[DIRECTIONS FOR THIS TASK]:
From the listing below, set down exactly the lines between the one holding "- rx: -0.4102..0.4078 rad" and the one holding "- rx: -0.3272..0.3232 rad", inclusive. No other line is wanted.

[SUPPLIED DATA]:
○ ○ ○ ○ ○ ○ ○
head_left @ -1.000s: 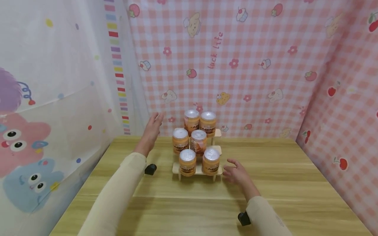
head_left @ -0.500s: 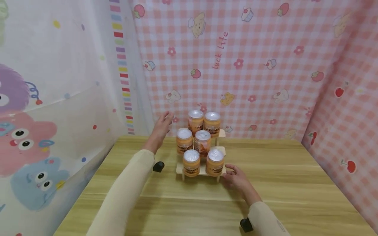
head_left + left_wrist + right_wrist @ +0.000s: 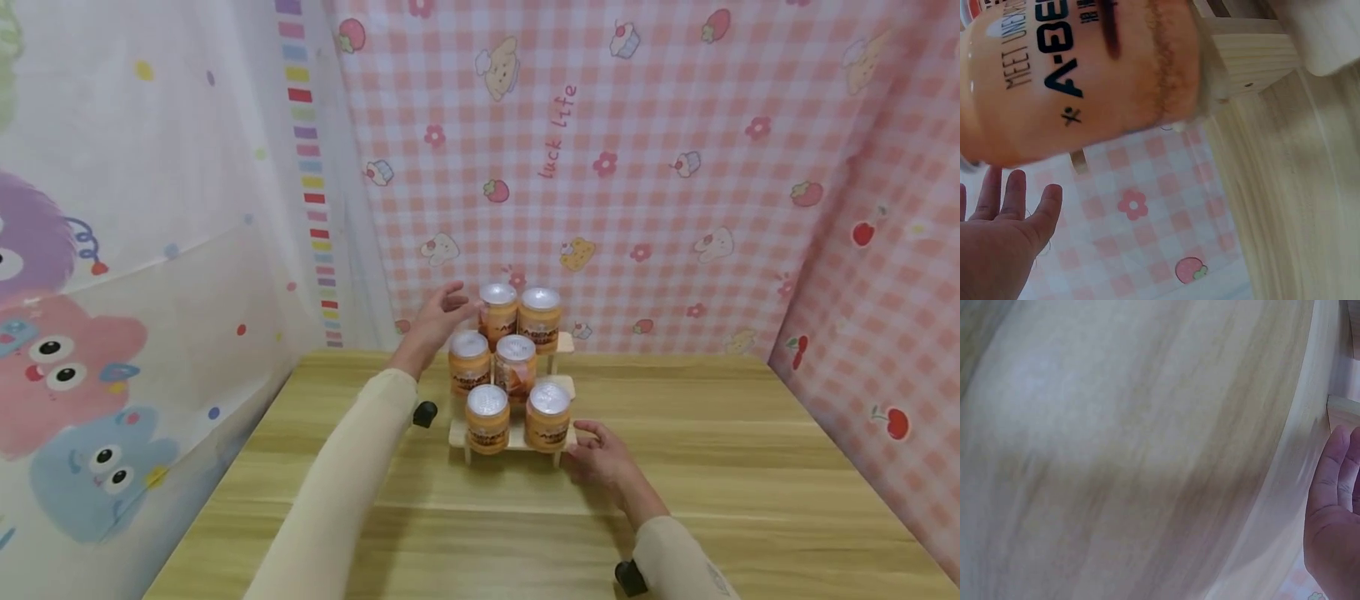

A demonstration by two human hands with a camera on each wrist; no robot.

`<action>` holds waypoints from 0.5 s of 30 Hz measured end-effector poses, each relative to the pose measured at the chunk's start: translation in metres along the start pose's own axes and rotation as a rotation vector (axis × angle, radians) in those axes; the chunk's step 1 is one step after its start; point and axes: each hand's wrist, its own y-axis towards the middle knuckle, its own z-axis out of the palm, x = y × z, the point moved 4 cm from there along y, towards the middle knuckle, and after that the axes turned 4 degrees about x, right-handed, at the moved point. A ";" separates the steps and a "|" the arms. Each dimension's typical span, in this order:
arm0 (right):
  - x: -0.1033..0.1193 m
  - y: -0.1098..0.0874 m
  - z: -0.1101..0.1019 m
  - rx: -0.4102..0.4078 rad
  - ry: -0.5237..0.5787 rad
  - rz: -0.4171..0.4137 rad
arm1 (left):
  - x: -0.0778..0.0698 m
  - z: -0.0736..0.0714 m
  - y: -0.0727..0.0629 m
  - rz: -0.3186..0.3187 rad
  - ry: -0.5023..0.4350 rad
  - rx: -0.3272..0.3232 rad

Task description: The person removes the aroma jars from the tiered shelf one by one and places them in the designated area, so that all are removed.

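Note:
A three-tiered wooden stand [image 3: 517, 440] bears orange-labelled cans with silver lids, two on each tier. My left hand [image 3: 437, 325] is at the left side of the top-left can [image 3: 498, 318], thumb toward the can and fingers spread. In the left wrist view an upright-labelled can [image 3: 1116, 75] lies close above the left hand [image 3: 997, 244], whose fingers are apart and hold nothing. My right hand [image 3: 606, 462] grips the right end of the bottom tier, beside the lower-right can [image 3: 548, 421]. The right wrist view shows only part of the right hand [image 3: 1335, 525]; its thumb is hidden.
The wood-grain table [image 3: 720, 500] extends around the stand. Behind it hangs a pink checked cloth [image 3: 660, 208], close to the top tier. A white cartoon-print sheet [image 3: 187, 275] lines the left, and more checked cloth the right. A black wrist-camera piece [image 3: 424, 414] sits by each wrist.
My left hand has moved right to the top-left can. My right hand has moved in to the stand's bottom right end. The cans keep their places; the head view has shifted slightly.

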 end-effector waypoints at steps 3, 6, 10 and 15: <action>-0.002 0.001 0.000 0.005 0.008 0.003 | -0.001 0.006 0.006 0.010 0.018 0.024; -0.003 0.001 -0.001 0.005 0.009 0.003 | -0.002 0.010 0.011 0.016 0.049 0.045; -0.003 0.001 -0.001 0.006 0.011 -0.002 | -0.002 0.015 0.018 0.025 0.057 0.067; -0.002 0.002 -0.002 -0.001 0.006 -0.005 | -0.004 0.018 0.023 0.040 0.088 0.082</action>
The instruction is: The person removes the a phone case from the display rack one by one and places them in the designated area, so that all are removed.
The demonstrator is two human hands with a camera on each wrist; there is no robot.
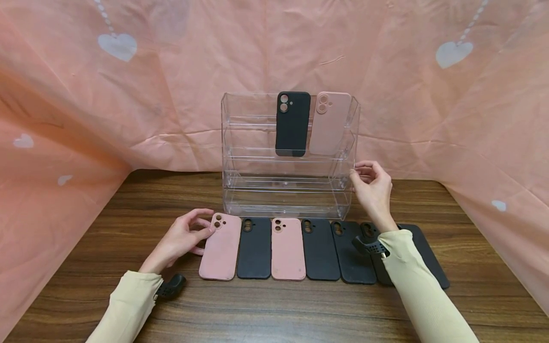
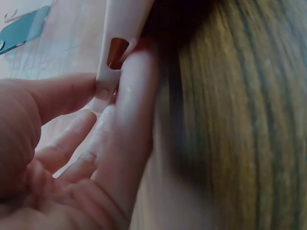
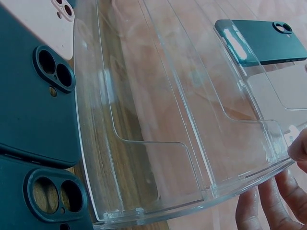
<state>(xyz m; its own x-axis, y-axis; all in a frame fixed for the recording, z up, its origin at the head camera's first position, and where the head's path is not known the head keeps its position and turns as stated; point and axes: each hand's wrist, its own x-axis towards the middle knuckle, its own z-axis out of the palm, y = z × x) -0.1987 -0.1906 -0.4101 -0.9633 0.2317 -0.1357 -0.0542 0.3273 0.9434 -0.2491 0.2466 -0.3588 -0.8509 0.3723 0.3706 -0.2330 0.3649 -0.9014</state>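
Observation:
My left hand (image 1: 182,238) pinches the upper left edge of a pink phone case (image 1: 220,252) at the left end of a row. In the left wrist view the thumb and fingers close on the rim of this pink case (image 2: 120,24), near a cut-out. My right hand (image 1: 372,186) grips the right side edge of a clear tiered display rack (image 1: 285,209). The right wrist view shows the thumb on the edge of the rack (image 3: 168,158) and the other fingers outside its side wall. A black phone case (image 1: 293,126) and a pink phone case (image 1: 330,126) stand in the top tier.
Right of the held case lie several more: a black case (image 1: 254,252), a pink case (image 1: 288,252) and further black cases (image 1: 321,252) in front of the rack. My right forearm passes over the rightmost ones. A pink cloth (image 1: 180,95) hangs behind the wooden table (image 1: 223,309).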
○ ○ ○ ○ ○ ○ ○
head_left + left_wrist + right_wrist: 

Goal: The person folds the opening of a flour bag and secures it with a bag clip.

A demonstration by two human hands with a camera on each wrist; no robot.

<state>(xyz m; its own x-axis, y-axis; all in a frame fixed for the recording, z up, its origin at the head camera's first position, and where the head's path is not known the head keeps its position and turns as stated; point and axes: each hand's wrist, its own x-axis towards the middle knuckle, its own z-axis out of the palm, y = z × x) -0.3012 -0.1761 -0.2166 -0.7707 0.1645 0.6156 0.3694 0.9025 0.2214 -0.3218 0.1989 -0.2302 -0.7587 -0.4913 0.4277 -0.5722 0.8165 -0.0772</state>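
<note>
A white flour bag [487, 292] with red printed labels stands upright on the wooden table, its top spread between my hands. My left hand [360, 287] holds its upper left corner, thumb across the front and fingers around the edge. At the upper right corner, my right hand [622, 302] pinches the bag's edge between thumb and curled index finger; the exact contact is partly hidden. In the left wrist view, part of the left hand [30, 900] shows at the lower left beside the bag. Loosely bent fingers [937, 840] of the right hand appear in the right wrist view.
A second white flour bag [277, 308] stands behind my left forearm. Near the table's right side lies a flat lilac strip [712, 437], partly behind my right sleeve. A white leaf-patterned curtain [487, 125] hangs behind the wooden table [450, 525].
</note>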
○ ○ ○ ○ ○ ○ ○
[EXERCISE RESULT]:
  - rx: -0.4102..0.4078 rad
  - ry: -0.5237..0.5787 rad
  - rz: -0.4171..0.4137 rad
arm1 (left):
  - x: -0.0778..0.0698 m
  - z: -0.0736..0.0714 m
  - y: -0.0727..0.0629 m
  - rz: -0.3186..0.3187 rad
  - ry: -0.5023..0.4350 rad
  - rx: -0.3272..0.3232 rad

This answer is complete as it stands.